## What is spaCy?

spaCy is a **natural language processing (NLP)** framework designed to parse human language in computational systems. NLP, a branch of linguistics, enables applications across industries, from legal document analysis to financial forecasting. Language ambiguity—such as double negatives—poses challenges for computers, which rely on **artificial neural networks (ANNs)** and deep learning to handle complexity. spaCy leverages these advancements to process text efficiently, with tools like **transformer models** driving modern NLP innovations.

## How to Install spaCy

In order to install spaCy, visit their website, here: https://spacy.io/usage . They have a user-friendly interface. Input your device configurations, e.g. Mac or Windows or Linux, etc. The web-app will automatically populate the commands that you need to execute to get started. Since this is a Jupyter notebook, we can install these with a “#” before in a cell to indicate that we want to run a terminal command.

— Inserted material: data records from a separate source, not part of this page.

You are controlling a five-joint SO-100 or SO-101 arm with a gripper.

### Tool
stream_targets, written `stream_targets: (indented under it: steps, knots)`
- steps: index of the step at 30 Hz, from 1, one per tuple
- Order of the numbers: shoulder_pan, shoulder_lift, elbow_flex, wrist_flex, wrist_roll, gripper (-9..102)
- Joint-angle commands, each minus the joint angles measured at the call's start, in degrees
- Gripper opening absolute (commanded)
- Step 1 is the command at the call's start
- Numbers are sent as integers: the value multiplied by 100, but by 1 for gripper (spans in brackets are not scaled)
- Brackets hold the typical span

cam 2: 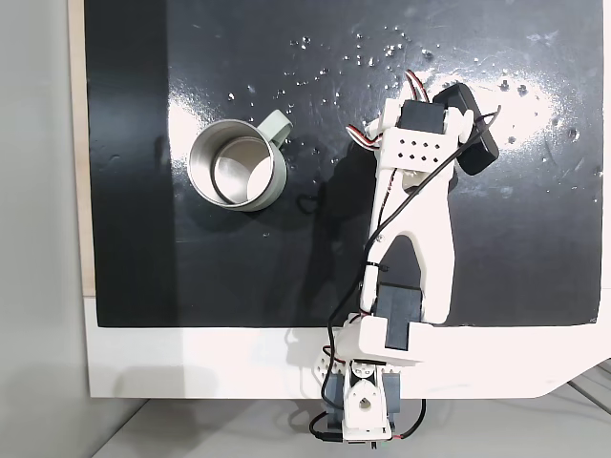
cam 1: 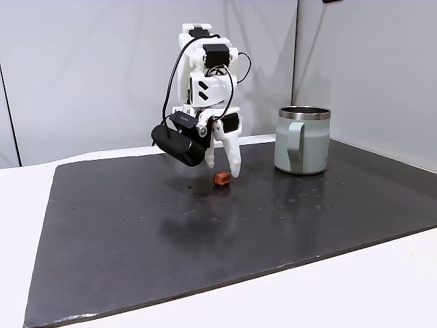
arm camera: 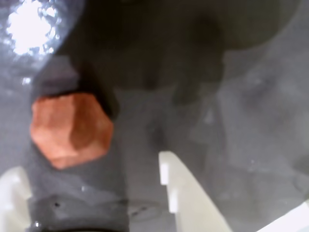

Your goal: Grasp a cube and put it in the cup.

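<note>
Beside cup (cam 1: 302, 140), on its handle side and well apart, cube (cam 1: 220, 178) seen lying on dark worktop (cam 1: 205, 232). Tool (cam 1: 223, 169) poised just above cube, fingers apart, nothing clamped. Wrist view: cube (arm camera: 71, 129) offset against left dark finger (arm camera: 77, 188), white finger (arm camera: 186, 193) clear to right.

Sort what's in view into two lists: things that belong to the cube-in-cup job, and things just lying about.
Belongs to the job:
- cube, on the mat between the open fingers
- cup, upright, standing apart from the cube
- gripper, lowered around the cube

Just there:
- black mat covering the table
- white tabletop around it
- scattered specks on the mat
</note>
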State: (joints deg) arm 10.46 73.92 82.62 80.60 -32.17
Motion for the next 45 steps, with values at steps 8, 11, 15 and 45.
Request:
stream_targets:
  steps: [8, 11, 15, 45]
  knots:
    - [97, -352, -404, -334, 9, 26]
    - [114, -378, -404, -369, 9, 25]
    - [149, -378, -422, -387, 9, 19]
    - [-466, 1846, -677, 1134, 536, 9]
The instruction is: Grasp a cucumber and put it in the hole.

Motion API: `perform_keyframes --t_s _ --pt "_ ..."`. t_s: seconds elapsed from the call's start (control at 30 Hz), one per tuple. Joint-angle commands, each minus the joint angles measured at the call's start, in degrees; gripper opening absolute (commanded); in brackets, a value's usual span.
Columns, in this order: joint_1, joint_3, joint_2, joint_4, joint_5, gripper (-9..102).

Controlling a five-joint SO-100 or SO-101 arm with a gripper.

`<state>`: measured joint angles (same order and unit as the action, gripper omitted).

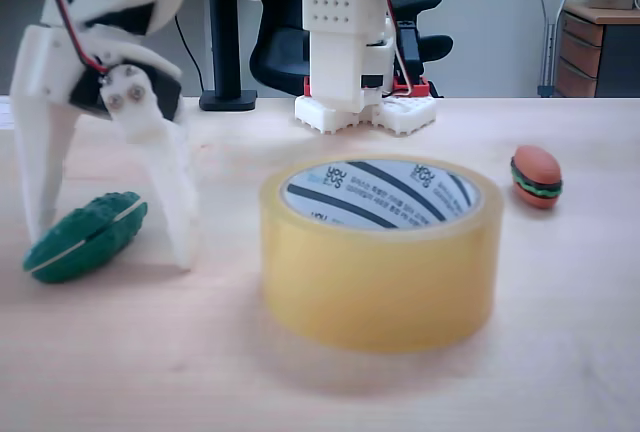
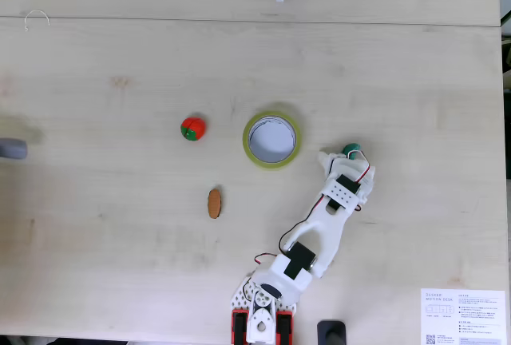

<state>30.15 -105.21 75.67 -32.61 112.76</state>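
On the pale wood-grain bench point(image 1: 560, 332), with an office chair point(image 1: 290, 22) behind, spread white plastic fingers point(image 1: 180, 207) straddle the bumpy green cucumber point(image 1: 86, 237) beside the glossy yellowish tape roll point(image 1: 380, 272)

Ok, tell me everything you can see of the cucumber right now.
The cucumber is a small dark green, bumpy oblong toy, plastic-looking, with a pale seam along its side. It lies tilted on the wooden table, left of the tape roll in the low fixed view. The open gripper straddles it; contact with the fingers is unclear.
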Motion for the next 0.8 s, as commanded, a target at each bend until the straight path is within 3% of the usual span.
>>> perform_keyframes --t_s 0.0,0.23,0.77 --pt "0.44 1.32 0.44 1.85 0.53 35" --pt "0.44 -0.35 0.18 1.49 0.53 28" --pt "0.35 -0.44 0.18 -9.49 0.35 15"
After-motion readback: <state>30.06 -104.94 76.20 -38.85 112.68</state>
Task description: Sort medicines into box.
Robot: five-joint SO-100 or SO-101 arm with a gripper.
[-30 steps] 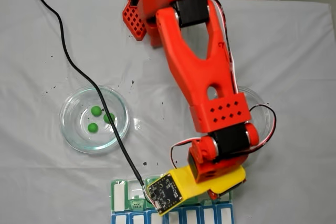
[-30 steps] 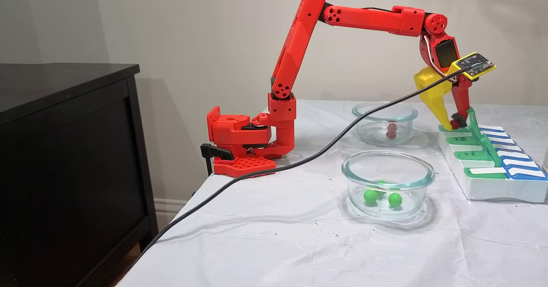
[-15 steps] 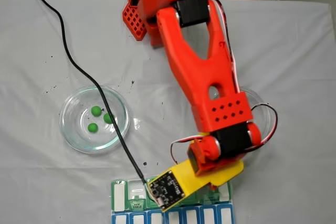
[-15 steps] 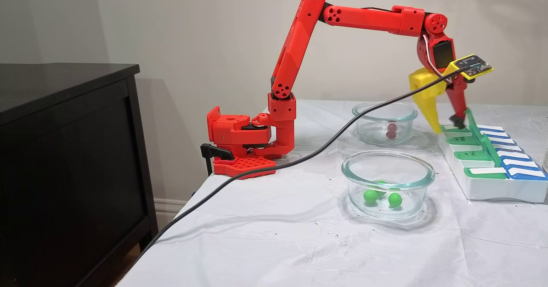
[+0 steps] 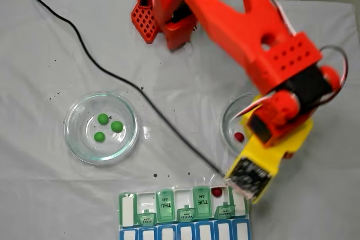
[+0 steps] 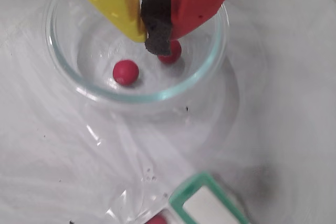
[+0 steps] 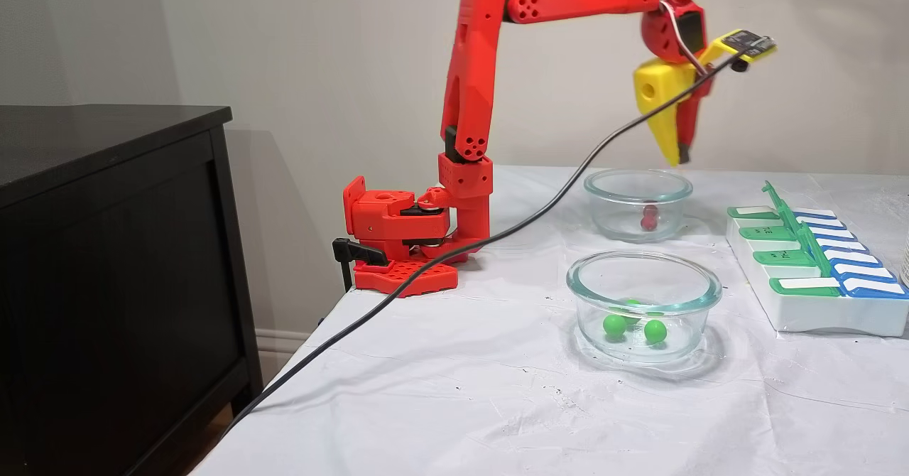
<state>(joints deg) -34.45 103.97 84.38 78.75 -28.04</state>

I will be installing spaCy and the small English model, en_core_web_sm.

In [7]:
# Install the spaCy library using pip package manager
# pip install spacy

In [None]:
# Download the pre-trained English language model (en_core_web_sm)
# This model includes components for tokenization, POS tagging, NER, and dependency parsing
# python -m spacy download en_core_web_sm

In [None]:
# Import the spaCy library for natural language processing
import spacy

In [None]:
# Load the pre-trained English language model
# The nlp object is the core component for processing text with spaCy
nlp = spacy.load("en_core_web_sm")

In [11]:
# Simple test: Process a text and display tokens
text = "A quick brown fox jumps over the lazy dog"
doc = nlp(text)

print("Tokens in the text:")
for token in doc:
    print(f"{token.text:10} -> {token.pos_:5} ({spacy.explain(token.pos_)})")

Tokens in the text:
A          -> DET   (determiner)
quick      -> ADJ   (adjective)
brown      -> ADJ   (adjective)
fox        -> NOUN  (noun)
jumps      -> VERB  (verb)
over       -> ADP   (adposition)
the        -> DET   (determiner)
lazy       -> ADJ   (adjective)
dog        -> NOUN  (noun)